→ **EXERCISE DETAILS**
A faithful, word-for-word transcription of all the data is what is needed.

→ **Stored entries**
******

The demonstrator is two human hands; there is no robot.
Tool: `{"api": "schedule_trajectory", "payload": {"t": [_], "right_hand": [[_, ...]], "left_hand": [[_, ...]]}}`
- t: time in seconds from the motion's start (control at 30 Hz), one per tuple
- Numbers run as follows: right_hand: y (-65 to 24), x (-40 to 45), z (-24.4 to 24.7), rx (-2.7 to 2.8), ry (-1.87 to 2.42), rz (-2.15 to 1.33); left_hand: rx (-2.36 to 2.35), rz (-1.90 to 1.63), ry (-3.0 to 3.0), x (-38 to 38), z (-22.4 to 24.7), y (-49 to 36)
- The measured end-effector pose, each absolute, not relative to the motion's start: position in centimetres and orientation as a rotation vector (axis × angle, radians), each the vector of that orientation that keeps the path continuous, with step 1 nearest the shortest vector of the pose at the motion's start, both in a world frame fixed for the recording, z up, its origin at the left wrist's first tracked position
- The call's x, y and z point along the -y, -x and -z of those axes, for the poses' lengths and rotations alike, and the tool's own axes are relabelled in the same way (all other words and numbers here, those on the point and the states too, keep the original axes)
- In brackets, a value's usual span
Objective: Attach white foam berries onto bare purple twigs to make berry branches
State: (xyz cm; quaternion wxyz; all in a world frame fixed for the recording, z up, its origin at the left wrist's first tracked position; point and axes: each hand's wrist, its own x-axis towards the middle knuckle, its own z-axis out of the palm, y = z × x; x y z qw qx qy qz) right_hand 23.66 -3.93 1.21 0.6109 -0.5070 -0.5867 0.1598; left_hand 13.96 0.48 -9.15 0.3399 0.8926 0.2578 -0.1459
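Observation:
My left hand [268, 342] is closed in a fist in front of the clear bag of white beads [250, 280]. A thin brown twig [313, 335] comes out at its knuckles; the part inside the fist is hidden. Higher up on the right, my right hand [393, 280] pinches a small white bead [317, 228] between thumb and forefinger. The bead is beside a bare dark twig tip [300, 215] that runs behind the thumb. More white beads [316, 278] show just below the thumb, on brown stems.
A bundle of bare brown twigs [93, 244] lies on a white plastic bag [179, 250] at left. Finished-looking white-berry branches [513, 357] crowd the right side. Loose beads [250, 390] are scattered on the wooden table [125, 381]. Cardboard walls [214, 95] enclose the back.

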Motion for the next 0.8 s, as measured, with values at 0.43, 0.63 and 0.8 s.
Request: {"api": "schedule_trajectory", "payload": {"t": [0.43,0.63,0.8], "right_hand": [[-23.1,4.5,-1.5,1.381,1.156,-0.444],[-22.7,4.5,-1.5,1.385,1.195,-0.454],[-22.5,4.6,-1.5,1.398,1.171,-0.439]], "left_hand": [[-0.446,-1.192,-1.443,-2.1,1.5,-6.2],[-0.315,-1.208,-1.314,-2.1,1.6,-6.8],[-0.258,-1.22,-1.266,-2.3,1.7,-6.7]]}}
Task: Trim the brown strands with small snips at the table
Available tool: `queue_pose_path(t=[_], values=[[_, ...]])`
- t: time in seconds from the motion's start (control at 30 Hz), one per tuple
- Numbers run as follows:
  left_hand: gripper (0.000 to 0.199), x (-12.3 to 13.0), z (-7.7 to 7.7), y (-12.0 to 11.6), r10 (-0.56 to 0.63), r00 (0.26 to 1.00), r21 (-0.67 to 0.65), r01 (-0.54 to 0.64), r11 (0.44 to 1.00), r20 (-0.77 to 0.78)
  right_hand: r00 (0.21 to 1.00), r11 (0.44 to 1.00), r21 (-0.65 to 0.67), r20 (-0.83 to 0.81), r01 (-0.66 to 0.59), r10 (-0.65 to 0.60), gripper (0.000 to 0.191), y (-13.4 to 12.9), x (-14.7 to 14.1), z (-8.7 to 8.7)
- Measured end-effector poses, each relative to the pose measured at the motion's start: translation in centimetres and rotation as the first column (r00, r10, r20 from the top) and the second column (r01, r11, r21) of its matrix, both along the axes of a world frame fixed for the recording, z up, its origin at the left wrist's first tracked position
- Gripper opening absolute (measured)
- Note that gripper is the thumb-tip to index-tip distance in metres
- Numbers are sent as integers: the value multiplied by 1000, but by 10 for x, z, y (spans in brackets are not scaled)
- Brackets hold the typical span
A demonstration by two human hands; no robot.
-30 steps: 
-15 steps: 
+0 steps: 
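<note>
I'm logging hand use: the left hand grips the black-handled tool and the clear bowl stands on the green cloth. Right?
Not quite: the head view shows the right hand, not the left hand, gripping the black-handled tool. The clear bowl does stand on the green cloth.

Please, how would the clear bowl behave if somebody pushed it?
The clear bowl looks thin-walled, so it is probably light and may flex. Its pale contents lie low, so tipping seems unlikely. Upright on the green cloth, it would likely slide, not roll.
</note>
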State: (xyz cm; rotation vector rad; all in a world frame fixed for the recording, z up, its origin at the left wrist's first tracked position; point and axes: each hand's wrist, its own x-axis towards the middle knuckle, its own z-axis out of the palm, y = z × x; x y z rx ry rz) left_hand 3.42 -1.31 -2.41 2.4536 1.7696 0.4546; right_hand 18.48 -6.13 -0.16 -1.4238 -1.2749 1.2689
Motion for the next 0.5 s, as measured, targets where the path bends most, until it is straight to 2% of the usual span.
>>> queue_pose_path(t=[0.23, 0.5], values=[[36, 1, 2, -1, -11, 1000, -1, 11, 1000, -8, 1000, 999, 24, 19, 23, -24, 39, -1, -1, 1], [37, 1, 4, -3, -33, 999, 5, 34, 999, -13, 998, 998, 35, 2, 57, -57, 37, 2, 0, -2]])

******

→ **TASK RESULT**
The demonstrator is two human hands; there is no robot.
Tool: `{"api": "schedule_trajectory", "payload": {"t": [_], "right_hand": [[_, ...]], "left_hand": [[_, ...]]}}`
- t: time in seconds from the motion's start (control at 30 Hz), one per tuple
- Numbers run as follows: right_hand: y (-65 to 24), x (-40 to 45), z (-24.4 to 24.7), rx (-2.7 to 2.8), ry (-1.87 to 2.42), rz (-2.15 to 1.33); left_hand: rx (-2.36 to 2.35), rz (-1.90 to 1.63), ry (-3.0 to 3.0), x (-38 to 38), z (-22.4 to 24.7), y (-49 to 36)
- The measured end-effector pose, each absolute, not relative to the motion's start: position in centimetres and orientation as a rotation vector (axis × angle, radians), each the vector of that orientation that keeps the path continuous, with step 1 nearest the shortest vector of the pose at the motion's start, both in a world frame fixed for the recording, z up, its origin at the left wrist's first tracked position
- The call's x, y and z point along the -y, -x and -z of those axes, for the poses' lengths and rotations alike, and the tool's own axes are relabelled in the same way (all other words and numbers here, those on the point and the states too, keep the original axes)
- In brackets, a value's usual span
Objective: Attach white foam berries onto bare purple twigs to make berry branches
State: (xyz cm; quaternion wxyz; all in a world frame fixed for the recording, z up, its origin at the left wrist's first tracked position; point and axes: each hand's wrist, its own x-axis towards the middle knuckle, its own z-axis out of the palm, y = z × x; x y z qw qx qy qz) right_hand 23.66 -3.93 1.21 0.6109 -0.5070 -0.5867 0.1598; left_hand 13.96 0.48 -9.15 0.3399 0.8926 0.2578 -0.1459
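Observation:
My left hand [268, 342] is closed in a fist in front of the clear bag of white beads [250, 280]. A thin brown twig [313, 335] comes out at its knuckles; the part inside the fist is hidden. Higher up on the right, my right hand [393, 280] pinches a small white bead [317, 228] between thumb and forefinger. The bead is beside a bare dark twig tip [300, 215] that runs behind the thumb. More white beads [316, 278] show just below the thumb, on brown stems.
A bundle of bare brown twigs [93, 244] lies on a white plastic bag [179, 250] at left. Finished-looking white-berry branches [513, 357] crowd the right side. Loose beads [250, 390] are scattered on the wooden table [125, 381]. Cardboard walls [214, 95] enclose the back.
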
Motion for the next 0.8 s, as measured, with values at 0.43, 0.63 and 0.8 s.
Request: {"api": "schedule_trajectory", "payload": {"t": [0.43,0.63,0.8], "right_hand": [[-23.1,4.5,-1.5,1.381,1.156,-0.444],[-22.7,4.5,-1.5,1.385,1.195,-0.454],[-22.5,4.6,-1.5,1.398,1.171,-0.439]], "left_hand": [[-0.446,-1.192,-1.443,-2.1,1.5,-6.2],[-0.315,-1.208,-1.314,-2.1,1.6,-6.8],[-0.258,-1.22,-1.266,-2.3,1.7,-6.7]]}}
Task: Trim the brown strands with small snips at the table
Available tool: `queue_pose_path(t=[_], values=[[_, ...]])`
- t: time in seconds from the motion's start (control at 30 Hz), one per tuple
- Numbers run as follows:
  left_hand: gripper (0.000 to 0.199), x (-12.3 to 13.0), z (-7.7 to 7.7), y (-12.0 to 11.6), r10 (-0.56 to 0.63), r00 (0.26 to 1.00), r21 (-0.67 to 0.65), r01 (-0.54 to 0.64), r11 (0.44 to 1.00), r20 (-0.77 to 0.78)
  right_hand: r00 (0.21 to 1.00), r11 (0.44 to 1.00), r21 (-0.65 to 0.67), r20 (-0.83 to 0.81), r01 (-0.66 to 0.59), r10 (-0.65 to 0.60), gripper (0.000 to 0.191), y (-13.4 to 12.9), x (-14.7 to 14.1), z (-8.7 to 8.7)
- Measured end-effector poses, each relative to the pose measured at the motion's start: translation in centimetres and rotation as the first column (r00, r10, r20 from the top) and the second column (r01, r11, r21) of its matrix, both along the axes of a world frame fixed for the recording, z up, its origin at the left wrist's first tracked position
- Gripper opening absolute (measured)
- Note that gripper is the thumb-tip to index-tip distance in metres
- Numbers are sent as integers: the value multiplied by 1000, but by 10 for x, z, y (spans in brackets are not scaled)
- Brackets hold the typical span
A demonstration by two human hands; no robot.
-30 steps: 
-15 steps: 
+0 steps: 
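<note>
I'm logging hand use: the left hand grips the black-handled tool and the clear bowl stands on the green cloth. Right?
Not quite: the head view shows the right hand, not the left hand, gripping the black-handled tool. The clear bowl does stand on the green cloth.

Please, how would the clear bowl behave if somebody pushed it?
The clear bowl looks thin-walled, so it is probably light and may flex. Its pale contents lie low, so tipping seems unlikely. Upright on the green cloth, it would likely slide, not roll.
</note>
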State: (xyz cm; rotation vector rad; all in a world frame fixed for the recording, z up, its origin at the left wrist's first tracked position; point and axes: each hand's wrist, its own x-axis towards the middle knuckle, its own z-axis out of the palm, y = z × x; x y z rx ry rz) left_hand 3.42 -1.31 -2.41 2.4536 1.7696 0.4546; right_hand 18.48 -6.13 -0.16 -1.4238 -1.2749 1.2689
Motion for the next 0.5 s, as measured, targets where the path bends most, until it is straight to 2% of the usual span.
>>> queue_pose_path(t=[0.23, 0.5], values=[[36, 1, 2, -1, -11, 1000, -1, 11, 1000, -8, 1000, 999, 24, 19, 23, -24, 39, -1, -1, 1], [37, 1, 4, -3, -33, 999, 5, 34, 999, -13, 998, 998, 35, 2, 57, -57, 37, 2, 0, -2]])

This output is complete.